BF: Were you thinking about your own parents because they were living with you, well, not on social security, they...

CK: No, not my personal, but just the whole sphere of the injustice. And, how it was so wrong. And having heard these very touching stories, that it just kind of all built up, and it just came out then. So I call that my catharsis there, I guess. So, I guess, essentially people did want to talk about it, but it's a lot like my circumstance. Nobody asked me. Nobody wanted to listen. And finally here was someone who wanted to listen and so the stories came in. And you know, some of these typed testimonies were lengthy because we were limited to the five minutes so they had prepared a shorter version, but the long... in fact I have a whole box full of testimonies down there that I still...

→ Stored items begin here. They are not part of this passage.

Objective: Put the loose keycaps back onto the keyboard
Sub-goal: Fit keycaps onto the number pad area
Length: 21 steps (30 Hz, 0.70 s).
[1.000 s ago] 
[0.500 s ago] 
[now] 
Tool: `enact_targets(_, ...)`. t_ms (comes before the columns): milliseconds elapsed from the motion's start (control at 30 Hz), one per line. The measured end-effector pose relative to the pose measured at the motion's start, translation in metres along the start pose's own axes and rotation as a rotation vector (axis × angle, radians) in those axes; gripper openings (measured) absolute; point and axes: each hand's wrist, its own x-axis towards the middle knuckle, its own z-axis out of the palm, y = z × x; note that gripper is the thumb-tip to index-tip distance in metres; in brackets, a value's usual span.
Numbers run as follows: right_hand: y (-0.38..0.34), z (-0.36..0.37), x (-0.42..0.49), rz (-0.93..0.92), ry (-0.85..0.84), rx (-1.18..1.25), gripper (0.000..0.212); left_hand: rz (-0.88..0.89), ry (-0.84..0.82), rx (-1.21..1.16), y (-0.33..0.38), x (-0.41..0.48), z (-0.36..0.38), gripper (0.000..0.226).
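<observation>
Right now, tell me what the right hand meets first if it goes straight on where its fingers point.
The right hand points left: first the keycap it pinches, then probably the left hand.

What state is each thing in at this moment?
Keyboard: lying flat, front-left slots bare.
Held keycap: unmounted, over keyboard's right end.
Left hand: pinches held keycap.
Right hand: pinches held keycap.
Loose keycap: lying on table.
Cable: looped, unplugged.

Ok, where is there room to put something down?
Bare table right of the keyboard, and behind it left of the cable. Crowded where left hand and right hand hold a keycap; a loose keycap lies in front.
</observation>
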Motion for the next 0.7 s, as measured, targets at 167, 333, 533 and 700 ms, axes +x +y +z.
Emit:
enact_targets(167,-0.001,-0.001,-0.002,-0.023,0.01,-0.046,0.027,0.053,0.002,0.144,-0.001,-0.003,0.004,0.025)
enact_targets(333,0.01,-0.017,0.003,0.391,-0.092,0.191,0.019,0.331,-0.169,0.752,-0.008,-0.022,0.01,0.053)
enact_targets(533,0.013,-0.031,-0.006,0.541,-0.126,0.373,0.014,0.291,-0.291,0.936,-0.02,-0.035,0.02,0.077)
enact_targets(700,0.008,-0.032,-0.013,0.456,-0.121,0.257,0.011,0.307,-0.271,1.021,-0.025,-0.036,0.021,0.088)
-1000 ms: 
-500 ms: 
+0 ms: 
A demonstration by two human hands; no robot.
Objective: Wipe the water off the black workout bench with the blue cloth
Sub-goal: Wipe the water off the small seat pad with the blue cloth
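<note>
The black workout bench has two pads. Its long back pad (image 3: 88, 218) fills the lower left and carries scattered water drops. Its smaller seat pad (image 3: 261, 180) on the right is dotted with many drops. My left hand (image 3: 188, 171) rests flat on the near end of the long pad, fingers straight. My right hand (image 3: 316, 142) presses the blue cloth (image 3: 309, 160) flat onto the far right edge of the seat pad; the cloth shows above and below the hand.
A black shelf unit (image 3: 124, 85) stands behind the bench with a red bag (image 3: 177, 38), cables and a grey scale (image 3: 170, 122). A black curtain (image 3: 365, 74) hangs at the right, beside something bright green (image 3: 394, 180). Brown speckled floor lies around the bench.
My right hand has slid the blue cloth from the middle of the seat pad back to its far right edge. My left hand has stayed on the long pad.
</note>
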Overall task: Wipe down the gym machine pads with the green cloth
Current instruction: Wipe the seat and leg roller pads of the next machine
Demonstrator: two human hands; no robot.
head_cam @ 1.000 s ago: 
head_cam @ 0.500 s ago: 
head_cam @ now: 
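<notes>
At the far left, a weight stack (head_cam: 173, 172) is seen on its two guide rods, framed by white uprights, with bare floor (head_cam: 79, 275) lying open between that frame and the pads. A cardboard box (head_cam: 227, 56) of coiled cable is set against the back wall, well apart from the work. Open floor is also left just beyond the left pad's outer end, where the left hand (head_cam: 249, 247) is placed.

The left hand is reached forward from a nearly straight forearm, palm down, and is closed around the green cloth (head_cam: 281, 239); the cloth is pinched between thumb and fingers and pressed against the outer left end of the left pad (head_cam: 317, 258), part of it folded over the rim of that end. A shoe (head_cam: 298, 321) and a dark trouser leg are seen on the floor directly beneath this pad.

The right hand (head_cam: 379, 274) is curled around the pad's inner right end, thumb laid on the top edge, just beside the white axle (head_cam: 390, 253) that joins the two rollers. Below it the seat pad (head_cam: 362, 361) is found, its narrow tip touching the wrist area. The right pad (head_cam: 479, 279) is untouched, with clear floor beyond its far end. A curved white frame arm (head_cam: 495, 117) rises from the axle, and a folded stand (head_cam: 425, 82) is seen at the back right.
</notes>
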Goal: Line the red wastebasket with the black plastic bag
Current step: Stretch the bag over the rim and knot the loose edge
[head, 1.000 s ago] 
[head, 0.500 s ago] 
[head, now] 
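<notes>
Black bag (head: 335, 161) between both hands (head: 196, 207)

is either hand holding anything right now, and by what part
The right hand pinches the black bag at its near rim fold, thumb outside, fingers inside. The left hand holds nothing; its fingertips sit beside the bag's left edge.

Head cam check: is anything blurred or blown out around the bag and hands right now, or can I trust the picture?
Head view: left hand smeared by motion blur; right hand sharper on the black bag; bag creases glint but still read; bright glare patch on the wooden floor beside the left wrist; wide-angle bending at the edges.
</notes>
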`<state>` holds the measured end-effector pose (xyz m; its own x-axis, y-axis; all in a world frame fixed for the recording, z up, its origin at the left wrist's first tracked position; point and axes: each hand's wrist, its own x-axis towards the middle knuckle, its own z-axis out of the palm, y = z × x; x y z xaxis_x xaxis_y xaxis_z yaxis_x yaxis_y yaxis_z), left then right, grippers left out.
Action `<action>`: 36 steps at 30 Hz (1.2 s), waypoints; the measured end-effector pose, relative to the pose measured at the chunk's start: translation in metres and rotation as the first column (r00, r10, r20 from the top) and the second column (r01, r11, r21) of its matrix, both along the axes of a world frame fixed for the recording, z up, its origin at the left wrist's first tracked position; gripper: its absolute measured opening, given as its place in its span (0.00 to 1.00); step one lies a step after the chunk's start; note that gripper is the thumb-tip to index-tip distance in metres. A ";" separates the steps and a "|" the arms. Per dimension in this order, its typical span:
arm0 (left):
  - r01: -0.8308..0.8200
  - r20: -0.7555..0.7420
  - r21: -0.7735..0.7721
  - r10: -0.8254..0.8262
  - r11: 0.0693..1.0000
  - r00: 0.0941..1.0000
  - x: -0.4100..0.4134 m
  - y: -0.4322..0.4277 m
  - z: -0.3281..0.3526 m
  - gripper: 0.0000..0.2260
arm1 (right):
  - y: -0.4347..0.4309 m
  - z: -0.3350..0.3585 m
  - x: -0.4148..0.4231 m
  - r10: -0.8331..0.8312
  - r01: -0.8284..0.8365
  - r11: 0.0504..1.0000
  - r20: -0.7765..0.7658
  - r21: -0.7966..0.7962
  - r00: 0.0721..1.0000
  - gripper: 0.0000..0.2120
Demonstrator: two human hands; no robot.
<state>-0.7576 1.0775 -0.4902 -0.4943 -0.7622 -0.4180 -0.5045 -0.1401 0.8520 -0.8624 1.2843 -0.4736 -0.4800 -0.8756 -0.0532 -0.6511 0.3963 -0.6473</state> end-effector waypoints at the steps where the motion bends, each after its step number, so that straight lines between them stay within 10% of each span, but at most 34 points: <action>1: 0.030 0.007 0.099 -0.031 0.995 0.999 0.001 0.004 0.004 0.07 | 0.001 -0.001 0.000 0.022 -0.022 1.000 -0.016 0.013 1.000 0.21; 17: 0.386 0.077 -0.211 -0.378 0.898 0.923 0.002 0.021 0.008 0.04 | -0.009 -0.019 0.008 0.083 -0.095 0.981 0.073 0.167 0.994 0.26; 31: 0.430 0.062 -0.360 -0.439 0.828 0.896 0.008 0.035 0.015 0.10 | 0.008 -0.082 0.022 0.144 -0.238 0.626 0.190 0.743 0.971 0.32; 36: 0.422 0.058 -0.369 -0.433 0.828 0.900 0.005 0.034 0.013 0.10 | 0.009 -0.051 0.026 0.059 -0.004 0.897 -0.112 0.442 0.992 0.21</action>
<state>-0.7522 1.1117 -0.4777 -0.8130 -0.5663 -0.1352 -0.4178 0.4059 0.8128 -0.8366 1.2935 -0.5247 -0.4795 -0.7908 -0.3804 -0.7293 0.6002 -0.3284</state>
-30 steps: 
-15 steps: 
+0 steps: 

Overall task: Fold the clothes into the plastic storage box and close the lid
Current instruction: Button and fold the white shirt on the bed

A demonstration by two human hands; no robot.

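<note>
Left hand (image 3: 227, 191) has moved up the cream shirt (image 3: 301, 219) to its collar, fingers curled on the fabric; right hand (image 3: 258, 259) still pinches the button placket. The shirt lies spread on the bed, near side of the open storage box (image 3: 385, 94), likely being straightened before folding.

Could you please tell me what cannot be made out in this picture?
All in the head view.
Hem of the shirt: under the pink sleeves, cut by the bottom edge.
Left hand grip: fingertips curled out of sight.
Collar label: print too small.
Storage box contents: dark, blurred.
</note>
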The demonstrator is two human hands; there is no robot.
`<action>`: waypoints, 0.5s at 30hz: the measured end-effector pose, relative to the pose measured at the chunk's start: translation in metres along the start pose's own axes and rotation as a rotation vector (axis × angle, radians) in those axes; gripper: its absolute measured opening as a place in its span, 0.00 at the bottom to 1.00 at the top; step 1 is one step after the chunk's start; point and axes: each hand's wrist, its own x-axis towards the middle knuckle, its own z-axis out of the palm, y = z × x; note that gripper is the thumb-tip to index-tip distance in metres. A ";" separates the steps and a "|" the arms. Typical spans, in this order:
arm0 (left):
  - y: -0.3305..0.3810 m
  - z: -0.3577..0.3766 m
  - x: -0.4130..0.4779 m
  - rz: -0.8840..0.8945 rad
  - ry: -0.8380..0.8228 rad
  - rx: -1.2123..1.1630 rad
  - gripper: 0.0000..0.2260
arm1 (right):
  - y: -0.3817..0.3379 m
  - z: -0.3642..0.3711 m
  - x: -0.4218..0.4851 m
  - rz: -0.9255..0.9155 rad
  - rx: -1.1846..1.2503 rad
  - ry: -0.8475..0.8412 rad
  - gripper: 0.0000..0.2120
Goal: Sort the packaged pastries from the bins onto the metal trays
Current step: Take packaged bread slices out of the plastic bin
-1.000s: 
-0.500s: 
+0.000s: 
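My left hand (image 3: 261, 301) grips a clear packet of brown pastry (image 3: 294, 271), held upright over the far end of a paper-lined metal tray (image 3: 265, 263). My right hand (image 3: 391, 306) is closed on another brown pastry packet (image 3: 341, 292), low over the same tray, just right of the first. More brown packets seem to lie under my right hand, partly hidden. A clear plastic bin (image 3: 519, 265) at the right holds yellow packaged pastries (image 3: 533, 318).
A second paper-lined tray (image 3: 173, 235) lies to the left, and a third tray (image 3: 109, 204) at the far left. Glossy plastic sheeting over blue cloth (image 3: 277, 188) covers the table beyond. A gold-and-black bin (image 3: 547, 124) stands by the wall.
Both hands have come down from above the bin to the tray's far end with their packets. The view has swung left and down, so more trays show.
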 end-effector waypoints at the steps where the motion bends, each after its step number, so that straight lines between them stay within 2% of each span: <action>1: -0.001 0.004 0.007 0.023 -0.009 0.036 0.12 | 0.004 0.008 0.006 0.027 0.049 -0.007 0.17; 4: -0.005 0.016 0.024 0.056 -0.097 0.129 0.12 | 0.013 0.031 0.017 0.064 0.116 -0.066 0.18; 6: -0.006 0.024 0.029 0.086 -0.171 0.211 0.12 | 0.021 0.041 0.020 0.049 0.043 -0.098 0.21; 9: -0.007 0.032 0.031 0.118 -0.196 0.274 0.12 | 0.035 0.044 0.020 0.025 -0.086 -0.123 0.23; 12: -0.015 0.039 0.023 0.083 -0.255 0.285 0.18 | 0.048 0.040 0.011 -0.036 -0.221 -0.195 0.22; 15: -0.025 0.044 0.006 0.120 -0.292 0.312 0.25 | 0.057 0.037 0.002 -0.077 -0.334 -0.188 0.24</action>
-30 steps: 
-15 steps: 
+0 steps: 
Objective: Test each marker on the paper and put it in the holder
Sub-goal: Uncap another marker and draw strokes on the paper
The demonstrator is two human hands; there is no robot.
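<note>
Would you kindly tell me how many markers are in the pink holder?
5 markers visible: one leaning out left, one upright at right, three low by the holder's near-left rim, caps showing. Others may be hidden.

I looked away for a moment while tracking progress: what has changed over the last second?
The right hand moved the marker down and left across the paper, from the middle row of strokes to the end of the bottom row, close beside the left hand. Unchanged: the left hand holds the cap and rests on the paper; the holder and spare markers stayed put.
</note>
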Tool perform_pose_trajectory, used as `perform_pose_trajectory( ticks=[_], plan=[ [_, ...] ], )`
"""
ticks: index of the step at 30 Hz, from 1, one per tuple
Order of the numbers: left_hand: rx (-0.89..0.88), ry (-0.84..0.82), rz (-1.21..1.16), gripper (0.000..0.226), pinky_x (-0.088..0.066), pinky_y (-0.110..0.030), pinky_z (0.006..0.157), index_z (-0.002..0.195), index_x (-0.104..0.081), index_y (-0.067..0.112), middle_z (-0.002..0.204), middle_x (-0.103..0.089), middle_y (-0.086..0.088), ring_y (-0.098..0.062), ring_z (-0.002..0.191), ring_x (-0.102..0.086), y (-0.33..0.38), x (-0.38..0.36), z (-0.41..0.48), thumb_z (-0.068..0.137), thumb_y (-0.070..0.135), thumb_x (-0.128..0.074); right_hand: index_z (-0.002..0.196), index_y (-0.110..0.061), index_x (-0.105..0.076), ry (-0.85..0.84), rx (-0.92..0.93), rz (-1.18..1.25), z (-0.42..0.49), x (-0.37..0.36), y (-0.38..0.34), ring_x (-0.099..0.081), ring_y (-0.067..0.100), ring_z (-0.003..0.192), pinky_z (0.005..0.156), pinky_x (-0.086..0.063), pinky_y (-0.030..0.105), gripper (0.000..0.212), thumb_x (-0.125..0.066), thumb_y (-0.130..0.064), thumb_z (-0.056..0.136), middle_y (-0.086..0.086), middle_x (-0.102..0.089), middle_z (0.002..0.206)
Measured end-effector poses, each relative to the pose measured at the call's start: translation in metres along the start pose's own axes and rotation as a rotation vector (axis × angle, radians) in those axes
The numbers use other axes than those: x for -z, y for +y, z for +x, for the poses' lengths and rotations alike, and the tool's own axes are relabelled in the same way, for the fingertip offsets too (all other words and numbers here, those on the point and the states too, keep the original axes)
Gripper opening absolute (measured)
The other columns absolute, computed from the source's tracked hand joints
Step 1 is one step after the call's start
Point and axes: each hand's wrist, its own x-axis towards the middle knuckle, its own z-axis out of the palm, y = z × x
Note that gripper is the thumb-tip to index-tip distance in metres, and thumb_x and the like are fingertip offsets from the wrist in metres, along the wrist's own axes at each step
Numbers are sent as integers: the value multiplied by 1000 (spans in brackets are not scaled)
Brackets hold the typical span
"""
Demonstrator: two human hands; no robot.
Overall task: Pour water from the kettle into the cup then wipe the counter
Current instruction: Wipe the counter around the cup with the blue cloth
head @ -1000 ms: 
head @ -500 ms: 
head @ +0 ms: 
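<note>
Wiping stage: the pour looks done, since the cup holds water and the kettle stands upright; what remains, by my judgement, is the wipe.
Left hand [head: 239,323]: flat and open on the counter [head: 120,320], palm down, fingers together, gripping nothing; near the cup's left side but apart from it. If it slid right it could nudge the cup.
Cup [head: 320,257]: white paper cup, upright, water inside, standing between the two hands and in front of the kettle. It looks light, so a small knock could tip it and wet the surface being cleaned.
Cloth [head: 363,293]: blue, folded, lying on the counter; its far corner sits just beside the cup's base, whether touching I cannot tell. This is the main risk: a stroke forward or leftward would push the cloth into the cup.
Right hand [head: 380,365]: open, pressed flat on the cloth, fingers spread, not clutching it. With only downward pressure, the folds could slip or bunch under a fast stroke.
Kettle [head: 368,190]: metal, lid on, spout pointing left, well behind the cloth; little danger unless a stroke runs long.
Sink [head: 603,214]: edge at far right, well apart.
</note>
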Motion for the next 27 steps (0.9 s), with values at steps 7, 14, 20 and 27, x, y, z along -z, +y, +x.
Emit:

BF: Oh really, from here in Seattle?

CK: Yeah.

BF: Wow.

CK: That I need to go over sometime eventually, when I get to that point. But, and I think the whole area of, it was educational from both our side and the commission. The commission went up to Alaska and had one hearing. They didn't realize all the circumstances of the tragedy of the Aleut situation and they found that out when they were there. And I guess to some of them, they had no inkling of all the, the upset, the total disruption of lives that had happened. You know, I mean, you look at it from a third party view, you think oh, they went to camp, they are out and they're fine. You know, they don't realize the families that were totally disrupted. This one woman in California, who, her husband... oh, well the story is too long and it's going to be told in other places, but some lives were just tragically, tragically ruined.

BF: You said that it educated both sides -- the commission and the community. What, what do you think the community took away from the hearings?

CK: Oh, I think the very fact that they were able to talk about it. They were able to find out that other people really, there were people who suffered so much greater hardships than they. You know, most of 'em, like ourselves, we went through camp, we lost education and this kind of thing. But some of the physical and I guess there were some mental illnesses caused by that and very long range hardships that stemmed from that. I think it was an education to many of us that, hey, we didn't fare so badly. Look at all these other people.